Cheng does not argue that the cardholder agreement fails to authorize the collection of reasonable attorneys' fees but rather that the amount requested by M K in its collection complaint was unreasonable as a matter of law. When a debtor agrees to pay reasonable attorneys' fees in the event of default, an allegation that the attorneys' fees requested are patently unreasonable is not sufficient to state a claim under the FDCPA. See Bull v. Asset Acceptance, LLC, 444 F. Supp. 2d 946, 950 (D.N.D. 2006);see also Kirscher, 2006 WL 145162, at *5 (rejecting claim that law firm's attempts to collect reasonable attorneys' fees violated FDCPA in requesting an amount based on a contingency fee). In other words, an FDCPA claim cannot challenge the reasonableness of fees expressly authorized by the agreement creating the debt. See Bull, 444 F. Supp. 2d at 950; see also Singer v. Pierce Assoc., P.C., 383 F.3d 596, 597-98 (7th Cir. 2004); Sierra v. Foster Garbus, 48 F. Supp. 2d 393, 396 (S.D.N.Y. 1999); Kirscher, 2006 WL 145162, at *5. The reasonableness of attorneys' fees must instead be challenged in the underlying contract case. See Bull, 444 F. Supp. 2d at 951.
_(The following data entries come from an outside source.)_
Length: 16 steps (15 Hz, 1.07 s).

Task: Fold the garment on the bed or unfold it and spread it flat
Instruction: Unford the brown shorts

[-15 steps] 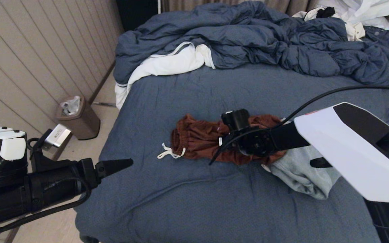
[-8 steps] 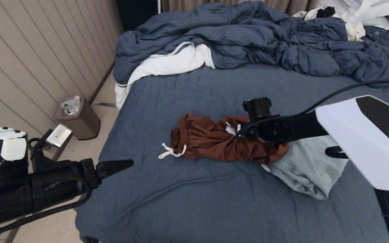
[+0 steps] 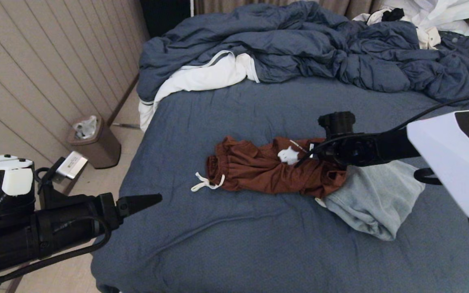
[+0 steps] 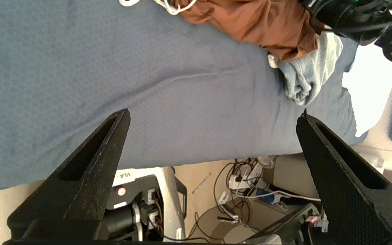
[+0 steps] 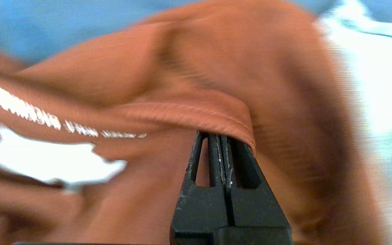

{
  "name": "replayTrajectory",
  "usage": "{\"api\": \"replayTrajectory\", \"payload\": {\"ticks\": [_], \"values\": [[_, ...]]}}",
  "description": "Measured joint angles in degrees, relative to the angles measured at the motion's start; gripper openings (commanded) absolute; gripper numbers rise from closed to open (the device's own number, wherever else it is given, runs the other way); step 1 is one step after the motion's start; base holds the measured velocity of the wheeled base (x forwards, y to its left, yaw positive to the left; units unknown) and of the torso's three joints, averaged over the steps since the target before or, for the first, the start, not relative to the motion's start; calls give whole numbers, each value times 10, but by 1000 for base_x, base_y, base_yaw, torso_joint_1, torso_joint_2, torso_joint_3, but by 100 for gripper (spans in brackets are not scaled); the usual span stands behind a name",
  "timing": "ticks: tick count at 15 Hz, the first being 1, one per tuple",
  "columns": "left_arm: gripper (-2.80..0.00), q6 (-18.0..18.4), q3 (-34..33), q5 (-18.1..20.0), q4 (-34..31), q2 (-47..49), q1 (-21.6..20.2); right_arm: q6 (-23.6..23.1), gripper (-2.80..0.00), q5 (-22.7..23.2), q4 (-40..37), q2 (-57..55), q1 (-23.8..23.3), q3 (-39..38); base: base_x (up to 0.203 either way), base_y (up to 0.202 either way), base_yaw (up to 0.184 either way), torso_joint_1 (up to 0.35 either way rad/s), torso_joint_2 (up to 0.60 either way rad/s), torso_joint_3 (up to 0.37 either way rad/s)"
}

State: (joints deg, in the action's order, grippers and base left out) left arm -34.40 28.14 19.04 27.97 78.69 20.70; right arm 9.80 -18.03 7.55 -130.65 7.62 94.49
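head view, the shorts: rust-brown shorts (image 3: 273, 171) are bunched in a long roll mid-bed (image 3: 234, 244), white drawstring poking out the end toward the wall, a white print patch showing on top.
head view, neighbour: one end of the shorts lies on a pale grey-blue garment (image 3: 371, 201), touching it.
head view, my right pincer: right gripper (image 3: 305, 156) is low over the shorts, right beside the white patch, at the grey-garment end.
head view, my left pincer: left gripper (image 3: 145, 200) is parked off the shorts' drawstring side, well apart, near the bed's edge.
left wrist view: my left fingers (image 4: 94, 160) stand wide apart with nothing between them; the shorts (image 4: 250, 20) are far off across the sheet.
right wrist view: my right fingers (image 5: 223, 153) are pinched together on a hem fold of the shorts (image 5: 189, 68). Looks like one thin edge only, I reckon.
how I'd do it: draw the hem away from the drawstring end slow and low, so the roll opens instead of the whole bundle sliding.
watch out: thin bite could slip; grey garment may drag along.
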Motion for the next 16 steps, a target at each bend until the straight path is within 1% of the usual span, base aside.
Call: {"api": "replayTrajectory", "payload": {"ticks": [5, 7, 10, 13, 16], "values": [[0, 0, -1, 0, 0, 0, 6, -4, -280, 33, 2, 13, -97, -25, 0, 0, 0, 0, 0, 0], [0, 0, -1, 0, 0, 2, 6, -6, -280, 48, 4, 32, -123, -51, 0, 0, 0, 0, 0, 0], [0, 0, -1, -1, 4, 9, 7, -4, -280, 67, 5, 63, -133, -91, 0, 0, 0, 0, 0, 0], [0, 0, -3, -2, 11, 12, 7, 3, -280, 71, 6, 87, -122, -109, 0, 0, 0, 0, 0, 0], [0, 1, -2, -2, 10, 13, 7, 21, -280, 96, 5, 123, -113, -116, 0, 0, 0, 0, 0, 0]]}}
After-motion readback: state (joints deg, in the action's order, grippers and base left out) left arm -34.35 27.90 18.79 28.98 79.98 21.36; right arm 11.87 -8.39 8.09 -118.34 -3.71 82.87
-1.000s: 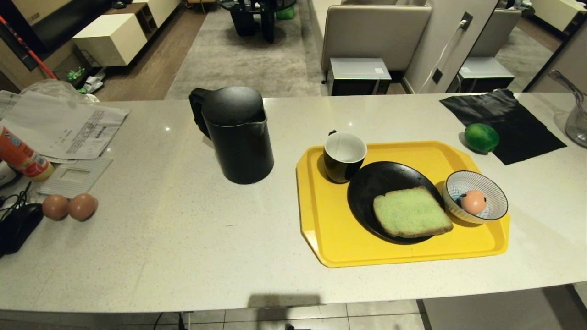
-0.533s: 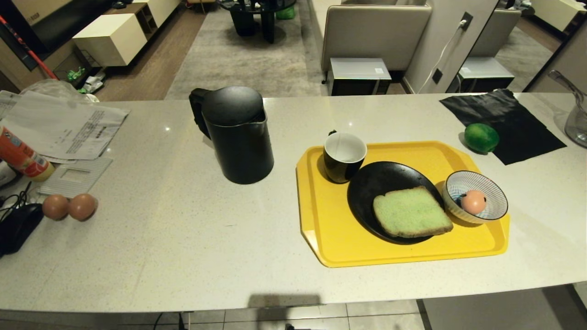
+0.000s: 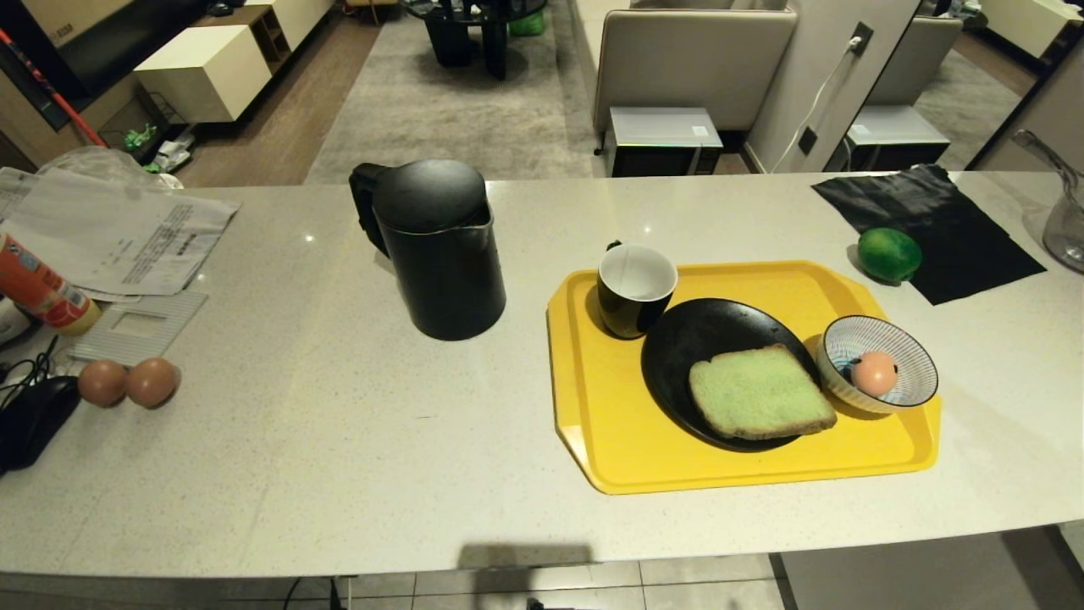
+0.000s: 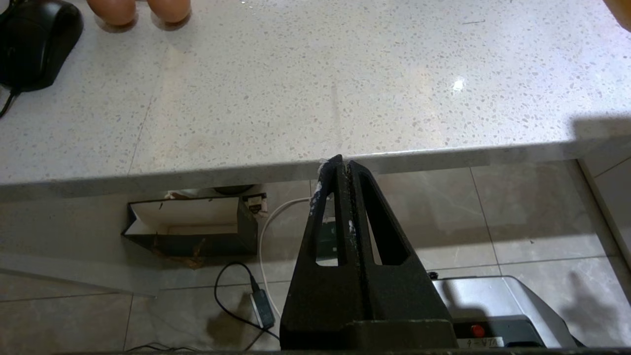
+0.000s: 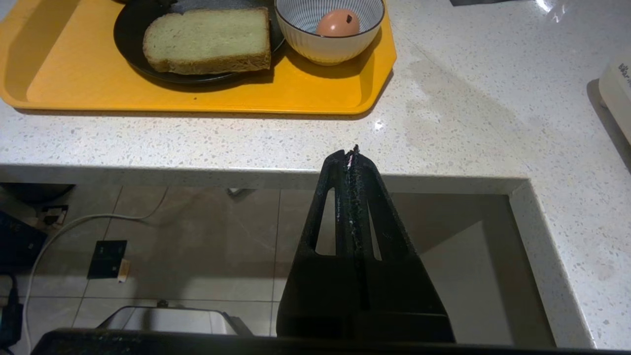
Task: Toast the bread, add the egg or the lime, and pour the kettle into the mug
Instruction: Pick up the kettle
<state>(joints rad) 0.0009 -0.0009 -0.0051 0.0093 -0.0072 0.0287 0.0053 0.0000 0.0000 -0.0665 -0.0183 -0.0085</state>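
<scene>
The bread [image 3: 760, 392] lies on a black plate [image 3: 694, 339] on a yellow tray [image 3: 610, 424]. Beside it a striped bowl [image 3: 910, 352] holds the egg [image 3: 874, 373]. The mug [image 3: 635, 288] stands at the tray's far left corner. The black kettle [image 3: 436, 250] stands left of the tray. The lime [image 3: 888, 254] rests by a black cloth [image 3: 931, 216]. My left gripper [image 4: 341, 161] is shut and empty, parked below the counter's front edge. My right gripper [image 5: 351, 153] is shut and empty at the counter edge, short of the bread [image 5: 209, 39] and the egg [image 5: 337, 23].
Two more brown eggs [image 3: 129, 383] lie at the counter's left, near a black mouse [image 3: 34, 419], papers [image 3: 118, 237] and an orange tube [image 3: 38, 288]. A glass jug [image 3: 1063, 212] stands at the far right. The counter has a cut-out corner [image 5: 522, 190] at its front right.
</scene>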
Because Cheng's cardholder agreement authorizes payment of reasonable attorneys' fees, Cheng's claim fails as a matter of law. Once plaintiff agreed to be charged reasonable attorneys' fees, she lost her ability to challenge the reasonableness of those fees under the FDCPA.
Therefore, IT IS HEREBY ORDERED that defendant Messerli Kramer's motion for judgment on the pleadings or in the alternative for summary judgment [Doc. No. 8] is granted.